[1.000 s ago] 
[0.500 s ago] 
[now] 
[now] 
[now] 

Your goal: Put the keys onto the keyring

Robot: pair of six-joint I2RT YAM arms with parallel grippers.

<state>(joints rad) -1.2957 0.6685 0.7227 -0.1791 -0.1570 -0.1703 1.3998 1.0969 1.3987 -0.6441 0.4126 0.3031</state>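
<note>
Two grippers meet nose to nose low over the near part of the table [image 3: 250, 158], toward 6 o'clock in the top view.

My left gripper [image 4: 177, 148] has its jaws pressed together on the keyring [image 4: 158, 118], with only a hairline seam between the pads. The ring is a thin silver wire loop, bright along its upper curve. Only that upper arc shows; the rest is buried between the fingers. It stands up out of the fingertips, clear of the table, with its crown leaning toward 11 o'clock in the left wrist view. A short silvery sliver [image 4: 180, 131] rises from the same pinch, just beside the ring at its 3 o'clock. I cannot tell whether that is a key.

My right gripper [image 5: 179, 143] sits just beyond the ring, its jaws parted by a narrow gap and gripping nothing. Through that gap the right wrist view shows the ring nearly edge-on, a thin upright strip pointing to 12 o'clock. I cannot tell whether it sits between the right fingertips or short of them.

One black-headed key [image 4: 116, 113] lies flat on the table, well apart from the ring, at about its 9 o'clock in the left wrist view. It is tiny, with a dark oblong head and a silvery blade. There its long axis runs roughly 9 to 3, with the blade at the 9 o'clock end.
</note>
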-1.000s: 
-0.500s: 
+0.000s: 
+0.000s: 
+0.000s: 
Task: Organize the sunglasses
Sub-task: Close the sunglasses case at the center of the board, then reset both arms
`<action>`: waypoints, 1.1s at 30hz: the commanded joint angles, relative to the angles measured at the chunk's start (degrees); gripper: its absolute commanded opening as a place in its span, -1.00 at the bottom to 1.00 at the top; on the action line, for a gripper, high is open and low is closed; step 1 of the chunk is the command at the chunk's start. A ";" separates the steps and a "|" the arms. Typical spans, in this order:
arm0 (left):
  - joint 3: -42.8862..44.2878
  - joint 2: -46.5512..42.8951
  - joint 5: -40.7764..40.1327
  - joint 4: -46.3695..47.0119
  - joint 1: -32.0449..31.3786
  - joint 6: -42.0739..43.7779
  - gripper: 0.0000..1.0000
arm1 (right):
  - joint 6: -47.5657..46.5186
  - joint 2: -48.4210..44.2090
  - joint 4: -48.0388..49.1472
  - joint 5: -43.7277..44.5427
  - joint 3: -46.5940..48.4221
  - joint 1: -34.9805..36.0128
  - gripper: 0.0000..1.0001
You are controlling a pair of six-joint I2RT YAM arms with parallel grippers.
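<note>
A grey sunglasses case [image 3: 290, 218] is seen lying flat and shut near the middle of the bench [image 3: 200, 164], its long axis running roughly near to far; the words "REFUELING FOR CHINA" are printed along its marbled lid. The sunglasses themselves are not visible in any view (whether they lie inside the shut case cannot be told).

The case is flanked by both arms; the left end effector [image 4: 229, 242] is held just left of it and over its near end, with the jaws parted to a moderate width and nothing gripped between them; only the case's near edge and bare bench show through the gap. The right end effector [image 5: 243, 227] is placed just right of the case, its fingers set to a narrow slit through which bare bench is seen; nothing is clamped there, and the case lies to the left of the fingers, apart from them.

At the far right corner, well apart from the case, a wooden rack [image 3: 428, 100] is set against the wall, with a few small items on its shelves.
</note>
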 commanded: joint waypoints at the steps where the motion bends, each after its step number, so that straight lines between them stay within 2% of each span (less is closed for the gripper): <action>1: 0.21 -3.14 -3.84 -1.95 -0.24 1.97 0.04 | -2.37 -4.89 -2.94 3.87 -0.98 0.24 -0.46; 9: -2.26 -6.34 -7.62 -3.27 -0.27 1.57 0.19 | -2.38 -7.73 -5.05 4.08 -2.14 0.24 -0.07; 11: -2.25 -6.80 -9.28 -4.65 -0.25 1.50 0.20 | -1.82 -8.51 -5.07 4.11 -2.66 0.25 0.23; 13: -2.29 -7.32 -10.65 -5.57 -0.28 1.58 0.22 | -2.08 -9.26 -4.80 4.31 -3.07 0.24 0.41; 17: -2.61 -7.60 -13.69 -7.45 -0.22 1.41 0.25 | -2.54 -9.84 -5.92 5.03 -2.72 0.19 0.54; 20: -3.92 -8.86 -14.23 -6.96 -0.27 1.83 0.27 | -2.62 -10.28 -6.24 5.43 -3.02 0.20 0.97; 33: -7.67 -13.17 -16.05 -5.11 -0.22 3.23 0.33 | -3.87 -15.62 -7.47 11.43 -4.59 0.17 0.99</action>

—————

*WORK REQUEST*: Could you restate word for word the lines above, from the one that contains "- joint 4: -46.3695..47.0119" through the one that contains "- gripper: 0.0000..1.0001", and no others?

*SOLUTION FOR THIS PROBLEM*:
  - joint 4: -46.3695..47.0119
  - joint 1: -32.0449..31.3786
  - joint 6: -42.0739..43.7779
  - gripper: 0.0000..1.0000
arm1 (right):
  - joint 6: -47.5657..46.5186
  - joint 2: -48.4210..44.2090
  - joint 4: -48.0388..49.1472
  - joint 5: -43.7277..44.5427
  - joint 3: -46.5940..48.4221
  - joint 1: -34.9805..36.0128
  - gripper: 0.0000..1.0001

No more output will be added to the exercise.